I think, no matter how sure you are about wanting to die, that very last breath when there's no thought, just feeling: everyone wants to turn back. Of course, by then it's too late. And for me, as all the color, thought, and feeling stopped, the only thing that remained was a small echo of a wish that things had been different.
That should have been the end of my story. I hadn't expected or even wanted anything more. The absence of an afterwards was why I was doing it to begin with.
I can't describe what came next. I remember some teacher droning on one day, centuries ago, about how language was really just a bunch of symbols we used to try to share a common experience, to try to create a sense of shared understanding.
There is no understanding this. There are no words, no symbols. There is nothing and everything. There is knowing but no thinking. There is emptiness like you can't even fear but a completeness even your best dreams could never reach.
Then all at once, I knew. But more importantly, I suddenly knew in a way I could understand.
There was something.
I don't know what else to call it. I can't tell you what word it best fits. I can't tell you if it's God or magic or aliens, if it's some sort of being or like a kind of force. I just knew; I know—it's something. Something that's everything. And it exists.
And when that last breath of air left my lungs, it seemed to merge straight into it and the rest of myself followed.
And I saw I wasn't the only me there was. An infinite number Tobias's lived and died all around me. I saw the second side of every decision I made. I saw myself die every time I had ended up just making it. I saw realities I couldn't follow the lines to. I saw the influence of every flap of every butterfly's wings. I saw--I was--everything.
I'm not sure how I found it or even how I could be aware of it in the midst of all those other things, like noticing a small bit of dirt under your nail while you were being fired at from all sides in the middle of the world's biggest war or the whole needle in a haystack deal. Except this was an infinite number of haystacks and the needle was really just an atom.
But regardless of how I found it, it was there. That one tiny atom, that one tiny life, that somehow filled up all of me.
We had won the war, and it was just like how we had all secretly dreamed it would be. We were hailed as heroes, there were celebrations and hugs and statues and confetti and medals upon medals. I saw myself shaking the President's hand. The world thanked us. The universe thanked us.
It was a whole lifetime of how things should have been. It wasn't perfect. There had been worries and fights and fears, but every close call turned out somehow okay. Every player had gotten what they deserved. Everything worked out for the best in the end.
I've heard if you put an infinite number of monkeys in a room with an infinite number of typewriters, probability guarantees one would end up with the complete works of Shakespeare. This life, amongst the infinite number of possibilities…this was my Shakespeare.
I was jealous for an instant that that hadn't been my life. But immediately I knew with unreal clarity that that wasmy life.
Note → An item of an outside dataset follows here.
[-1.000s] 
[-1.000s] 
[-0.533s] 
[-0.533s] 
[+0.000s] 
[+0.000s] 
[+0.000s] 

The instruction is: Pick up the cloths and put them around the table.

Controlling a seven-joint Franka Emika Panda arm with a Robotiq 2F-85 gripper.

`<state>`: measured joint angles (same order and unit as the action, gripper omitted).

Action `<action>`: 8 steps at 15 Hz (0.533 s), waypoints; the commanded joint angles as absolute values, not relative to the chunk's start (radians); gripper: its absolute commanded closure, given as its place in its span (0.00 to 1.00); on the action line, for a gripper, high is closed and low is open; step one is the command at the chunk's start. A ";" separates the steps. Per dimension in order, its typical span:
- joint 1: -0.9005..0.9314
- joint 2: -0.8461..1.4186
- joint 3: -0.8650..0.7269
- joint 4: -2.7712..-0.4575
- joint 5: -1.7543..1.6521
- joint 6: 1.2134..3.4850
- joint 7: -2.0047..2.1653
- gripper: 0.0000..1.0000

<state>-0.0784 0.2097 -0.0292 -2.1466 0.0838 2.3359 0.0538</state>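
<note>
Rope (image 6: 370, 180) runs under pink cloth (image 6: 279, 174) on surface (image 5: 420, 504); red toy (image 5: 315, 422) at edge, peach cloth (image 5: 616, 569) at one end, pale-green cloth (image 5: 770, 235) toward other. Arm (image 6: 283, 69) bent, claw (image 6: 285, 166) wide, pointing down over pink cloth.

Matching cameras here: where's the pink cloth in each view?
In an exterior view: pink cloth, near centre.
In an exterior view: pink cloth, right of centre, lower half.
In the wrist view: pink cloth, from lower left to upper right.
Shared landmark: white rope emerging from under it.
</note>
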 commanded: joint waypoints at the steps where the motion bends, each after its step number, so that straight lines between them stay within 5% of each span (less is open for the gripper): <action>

I knew I hadn't lived them, but each of those lives was in me too. And all the death and tears of a million other lives that now belonged to me seemed to vanish in the glow of that one, un-perfect perfect life, that sonnet amongst instruction manuals.
It was a life I shared with Rachel, and as I looked upon the line of lives that extended from our life together, I felt the kind of pull towards them only a parent can feel. Those children: Al, Mel, James….they were as much mine as that Tobias's and so were all the memories.
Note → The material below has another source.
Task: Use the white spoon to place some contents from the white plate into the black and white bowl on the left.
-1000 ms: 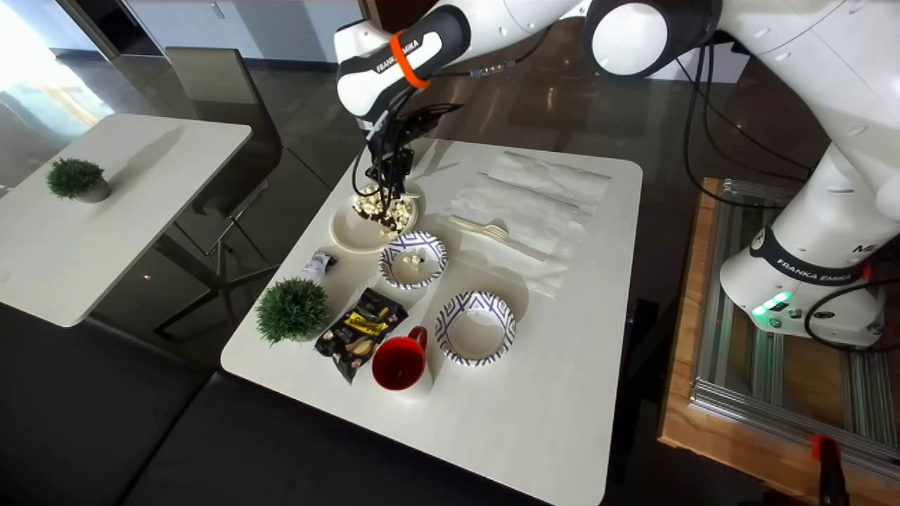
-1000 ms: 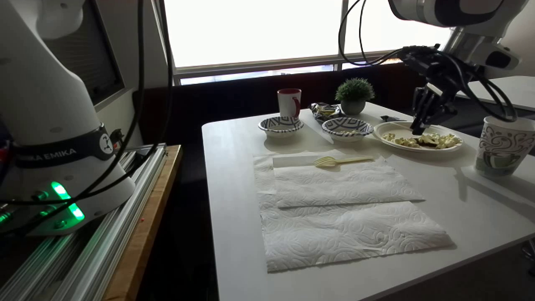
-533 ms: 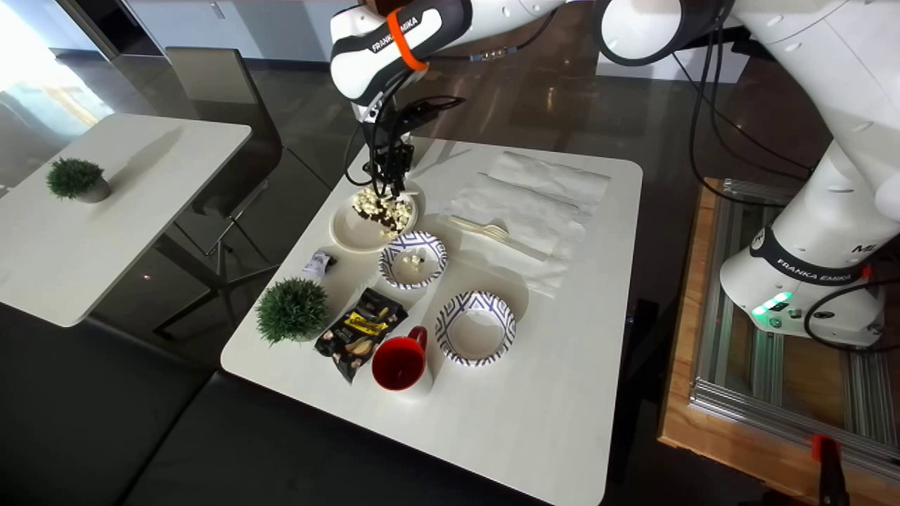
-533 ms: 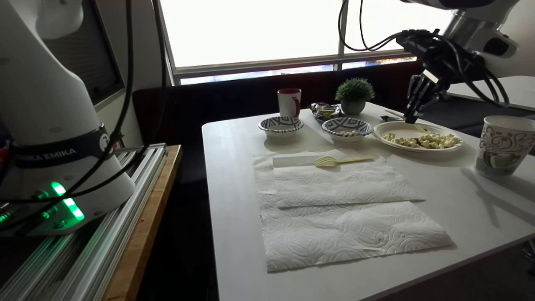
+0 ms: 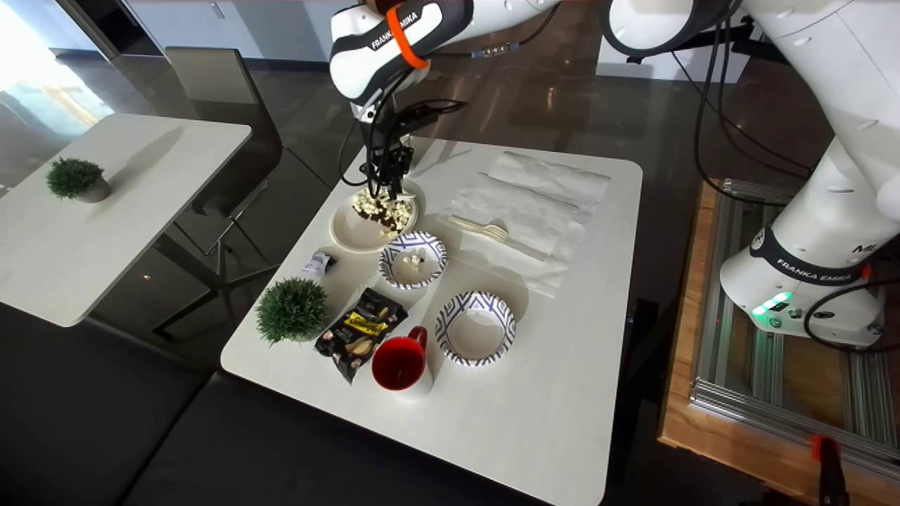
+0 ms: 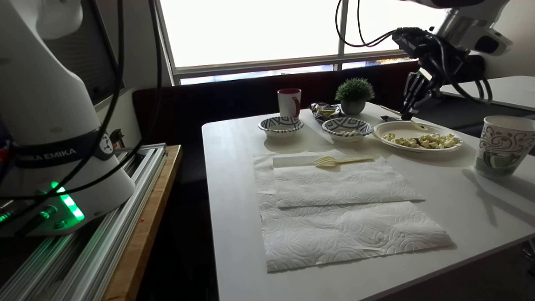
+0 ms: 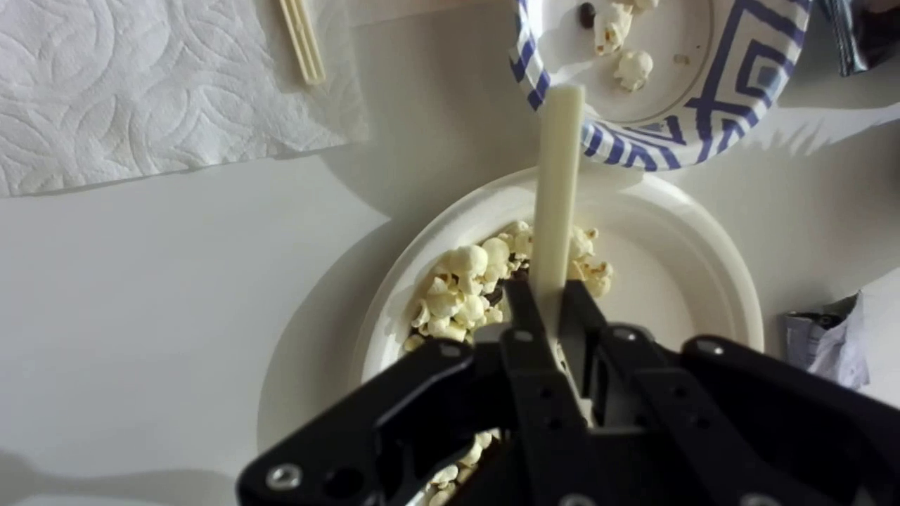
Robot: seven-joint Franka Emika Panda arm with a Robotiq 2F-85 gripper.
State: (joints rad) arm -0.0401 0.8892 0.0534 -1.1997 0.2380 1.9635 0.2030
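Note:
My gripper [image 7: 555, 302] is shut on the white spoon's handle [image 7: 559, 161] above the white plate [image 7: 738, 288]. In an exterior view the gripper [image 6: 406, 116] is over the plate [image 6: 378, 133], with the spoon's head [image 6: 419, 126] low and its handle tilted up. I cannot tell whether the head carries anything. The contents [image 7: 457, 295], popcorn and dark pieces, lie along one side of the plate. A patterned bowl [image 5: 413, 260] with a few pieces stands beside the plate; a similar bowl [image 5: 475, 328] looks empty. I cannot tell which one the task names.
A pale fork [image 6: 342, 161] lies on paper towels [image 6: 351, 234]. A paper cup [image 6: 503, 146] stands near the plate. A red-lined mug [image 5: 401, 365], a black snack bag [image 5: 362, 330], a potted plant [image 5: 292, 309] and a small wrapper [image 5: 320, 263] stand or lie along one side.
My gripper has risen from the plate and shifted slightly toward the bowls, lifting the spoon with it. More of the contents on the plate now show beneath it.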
I was warm: warm in the glow of that life and the knowledge that my question had been answered. There was good, and it was powerful: more powerful than I was, than the Ellimist or the Crayak. It was right, and it had paid us back for all our good in that one, small bright life in a seemingly endless cosmos. Somewhere, Rachel had survived, like she should have survived, and
we had been together, like we should have been together. I knew the Rachel that died, my Rachel, had seen this too—been part of this too—and hadn't been cold and alone in death, but warm, surrounded by the memories of a family we had made together.
I understood. For that life to exist, all these other lives had to too. It was a cosmic version of no rainbow without the rain. Rachel—she was my rainbow, my reward.
Whatever it was, I trusted it. I trusted that it would do the same thing for my friends that it did for me. They would understand and accept being sacrifices for their own greater good. In the end, the Animorphs would see that all they did—the years of secrecy, fighting, and sacrifice, hadn't been in vain. There was something, something greater and good, and we had given up everything to fight for it.
We had been just kids, but at least we'd die as heroes.
That thought filled me with warmness even as the tiny little lights faded away.
Fin.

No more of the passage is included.